As you reproduce every line below, keep it exactly as written and leave out the images.

(Data provided):
++++++
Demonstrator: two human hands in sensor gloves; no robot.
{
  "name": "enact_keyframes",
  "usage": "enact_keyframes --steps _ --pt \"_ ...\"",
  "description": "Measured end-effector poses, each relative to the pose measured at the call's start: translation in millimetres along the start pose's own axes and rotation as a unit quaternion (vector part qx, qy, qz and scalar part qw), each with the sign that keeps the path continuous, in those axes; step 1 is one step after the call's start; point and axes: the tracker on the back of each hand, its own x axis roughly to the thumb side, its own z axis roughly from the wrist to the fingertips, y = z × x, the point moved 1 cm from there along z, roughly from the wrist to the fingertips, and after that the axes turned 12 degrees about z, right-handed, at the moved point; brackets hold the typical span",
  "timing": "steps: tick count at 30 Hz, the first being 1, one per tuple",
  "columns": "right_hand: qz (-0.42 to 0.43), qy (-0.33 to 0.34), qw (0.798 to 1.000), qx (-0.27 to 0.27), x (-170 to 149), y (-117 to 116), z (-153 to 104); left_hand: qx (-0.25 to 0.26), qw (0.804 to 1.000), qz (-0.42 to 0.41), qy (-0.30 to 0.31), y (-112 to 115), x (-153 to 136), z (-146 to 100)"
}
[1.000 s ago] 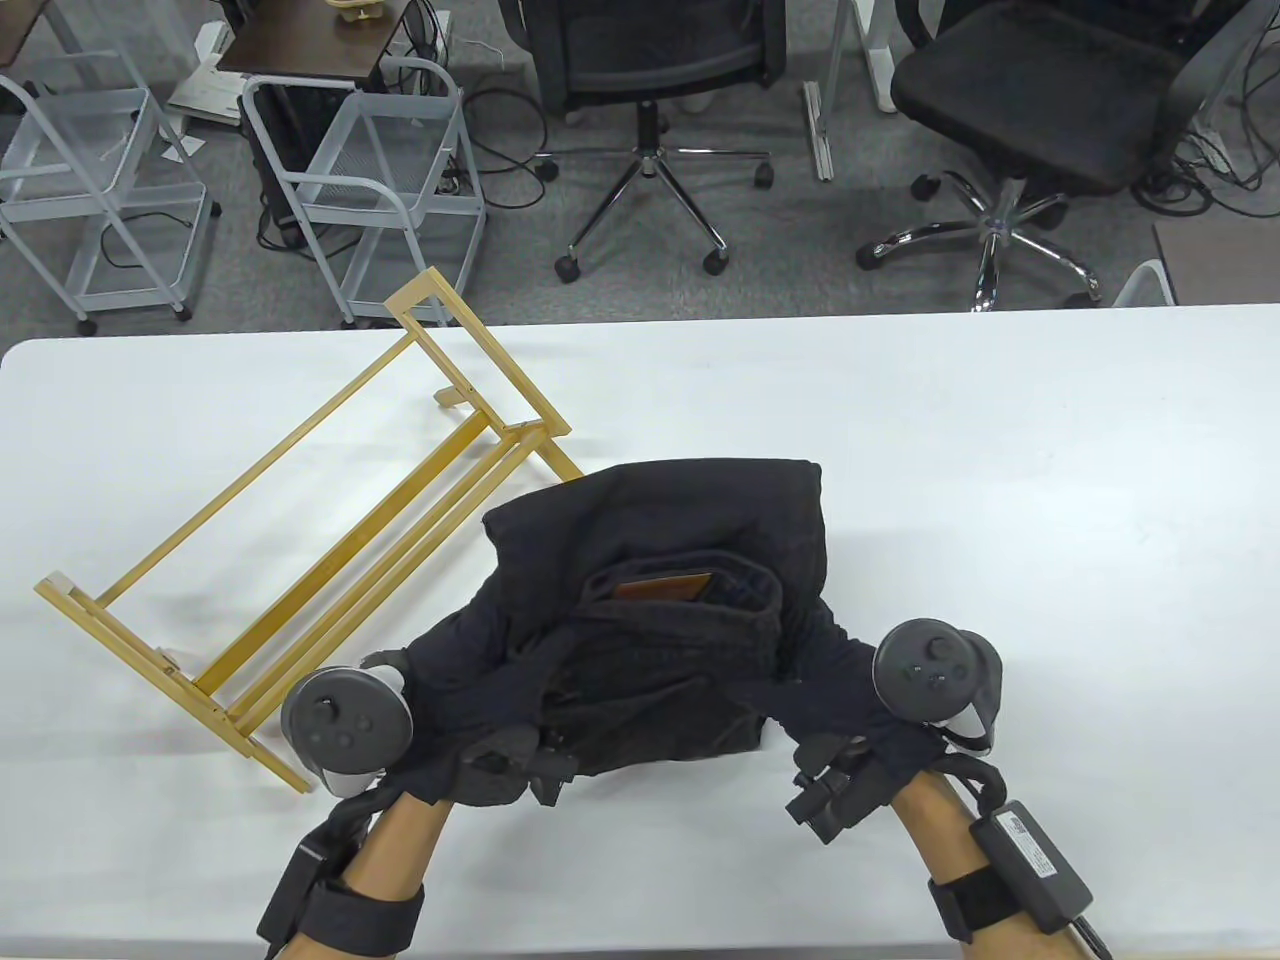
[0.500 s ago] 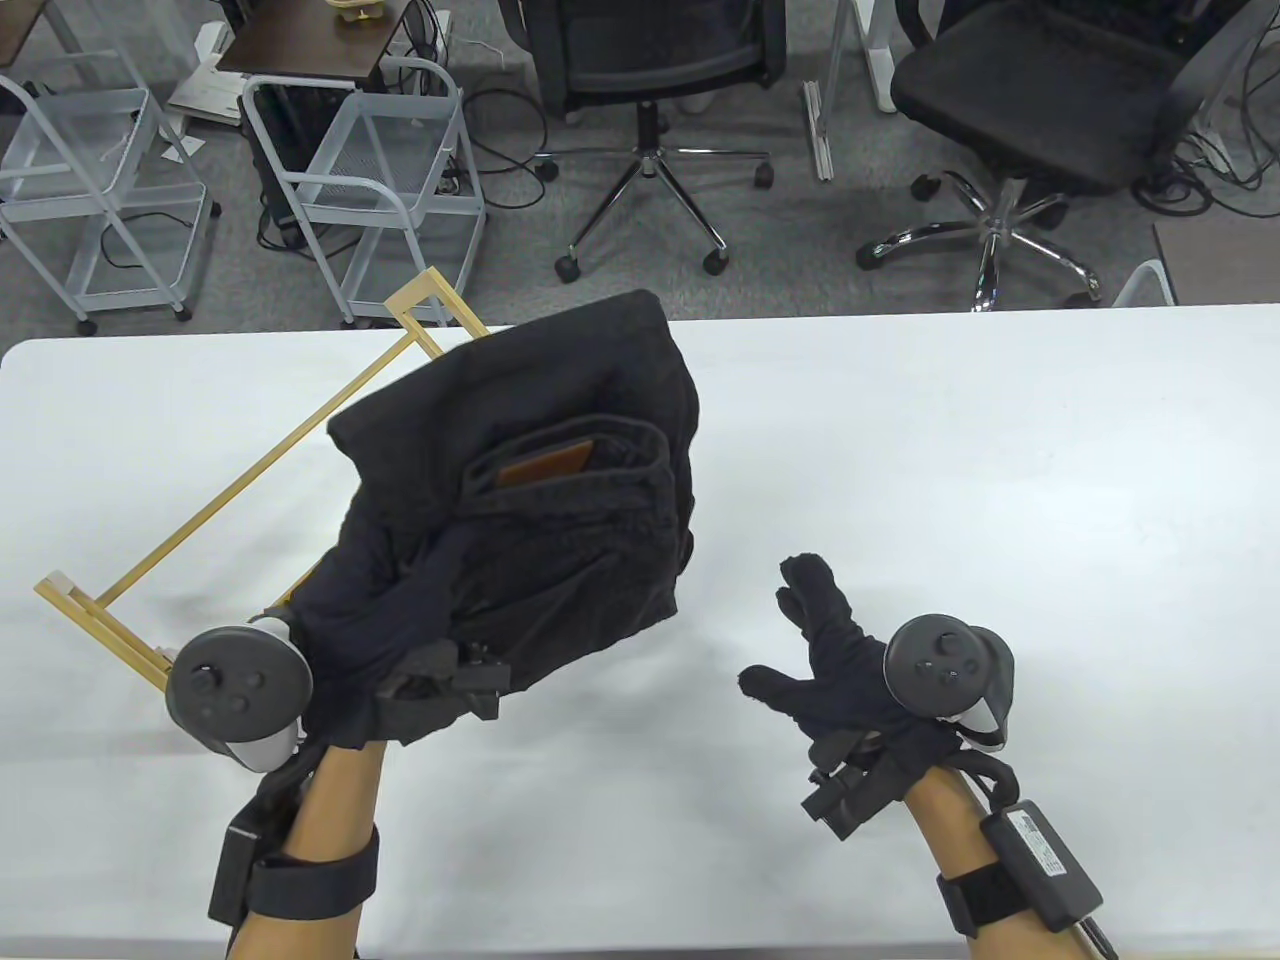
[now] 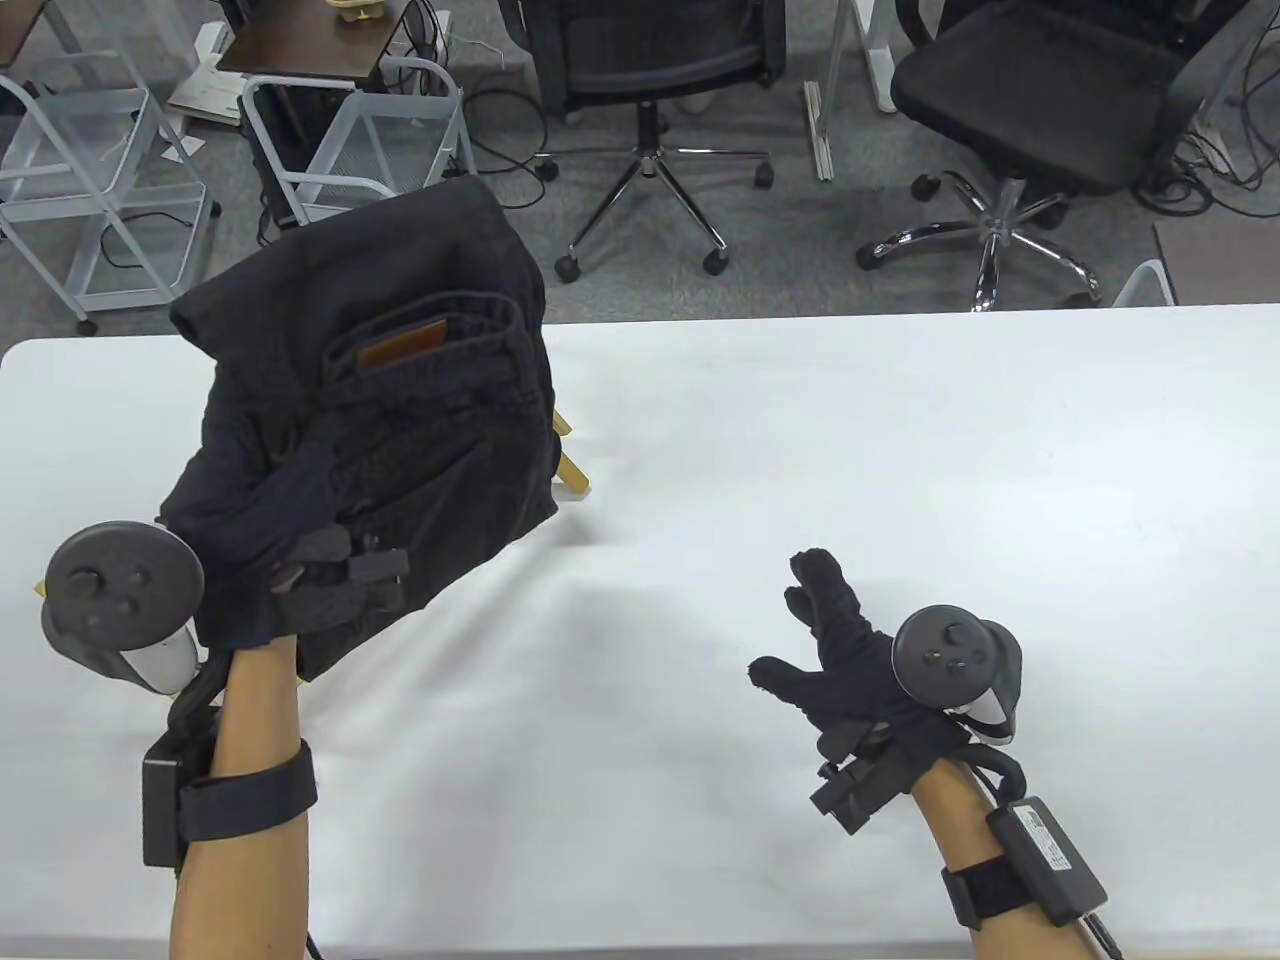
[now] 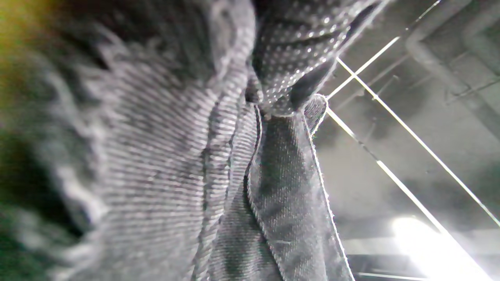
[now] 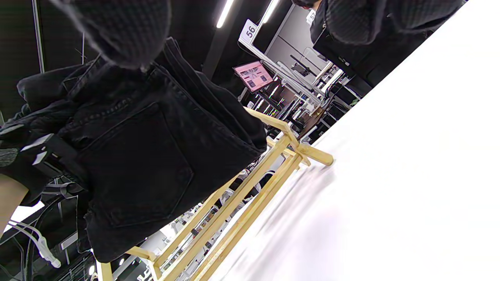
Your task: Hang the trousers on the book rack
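Observation:
My left hand (image 3: 300, 540) grips the folded black trousers (image 3: 400, 420) and holds them up above the wooden book rack (image 3: 568, 470), which they mostly hide in the table view. The right wrist view shows the trousers (image 5: 148, 156) hanging over the rack (image 5: 250, 183) without resting on it. In the left wrist view my fingers (image 4: 297, 50) pinch the dark fabric (image 4: 164, 164). My right hand (image 3: 825, 630) is open and empty, fingers spread, above the table at the right.
The white table (image 3: 900, 480) stretches right of the rack. Beyond its far edge stand two office chairs (image 3: 650, 60) and white wire carts (image 3: 90, 190) on the floor.
My left hand has lifted the trousers up and to the left, over the rack. My right hand let go of them after the first frame and stays open near the same spot.

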Motion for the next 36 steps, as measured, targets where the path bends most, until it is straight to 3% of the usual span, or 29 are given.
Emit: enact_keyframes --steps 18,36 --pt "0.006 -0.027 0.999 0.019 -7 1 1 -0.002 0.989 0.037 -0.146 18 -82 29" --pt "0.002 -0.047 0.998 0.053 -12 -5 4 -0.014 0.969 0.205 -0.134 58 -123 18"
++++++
(The answer):
Demonstrator: two human hands in sensor gloves; no robot.
{
  "name": "enact_keyframes",
  "usage": "enact_keyframes --steps _ --pt \"_ ...\"",
  "description": "Measured end-effector poses, each relative to the pose measured at the call's start: translation in millimetres along the start pose's own axes and rotation as a unit quaternion (vector part qx, qy, qz and scalar part qw), each with the sign that keeps the path continuous, in those axes; step 1 is one step after the call's start; point and axes: the tracker on the back of each hand, its own x axis roughly to the thumb side, its own z axis roughly from the wrist to the fingertips, y = z × x, the point moved 1 cm from there along z, roughly from the wrist to the fingertips, and after that the axes turned 12 degrees about z, right-handed, at the moved point; brackets hold the typical span",
  "timing": "steps: tick count at 30 Hz, the first being 1, one per tuple",
  "columns": "right_hand: qz (-0.42 to 0.43), qy (-0.33 to 0.34), qw (0.798 to 1.000), qx (-0.27 to 0.27), x (-170 to 149), y (-117 to 116), z (-153 to 104); left_hand: qx (-0.25 to 0.26), qw (0.804 to 1.000), qz (-0.42 to 0.41), qy (-0.30 to 0.31), y (-112 to 115), x (-153 to 136), z (-146 to 100)"
}
[1.000 s ago] 
[0.500 s ago] 
[now] 
[now] 
[now] 
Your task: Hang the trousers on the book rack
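Observation:
My left hand (image 3: 300, 540) grips the folded black trousers (image 3: 400, 420) and holds them up above the wooden book rack (image 3: 568, 470), which they mostly hide in the table view. The right wrist view shows the trousers (image 5: 148, 156) hanging over the rack (image 5: 250, 183) without resting on it. In the left wrist view my fingers (image 4: 297, 50) pinch the dark fabric (image 4: 164, 164). My right hand (image 3: 825, 630) is open and empty, fingers spread, above the table at the right.
The white table (image 3: 900, 480) stretches right of the rack. Beyond its far edge stand two office chairs (image 3: 650, 60) and white wire carts (image 3: 90, 190) on the floor.
My left hand has lifted the trousers up and to the left, over the rack. My right hand let go of them after the first frame and stays open near the same spot.
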
Motion for the next 36 steps, as measured, targets where the path bends most, until it is straight to 3% of the usual span, or 29 are given.
Emit: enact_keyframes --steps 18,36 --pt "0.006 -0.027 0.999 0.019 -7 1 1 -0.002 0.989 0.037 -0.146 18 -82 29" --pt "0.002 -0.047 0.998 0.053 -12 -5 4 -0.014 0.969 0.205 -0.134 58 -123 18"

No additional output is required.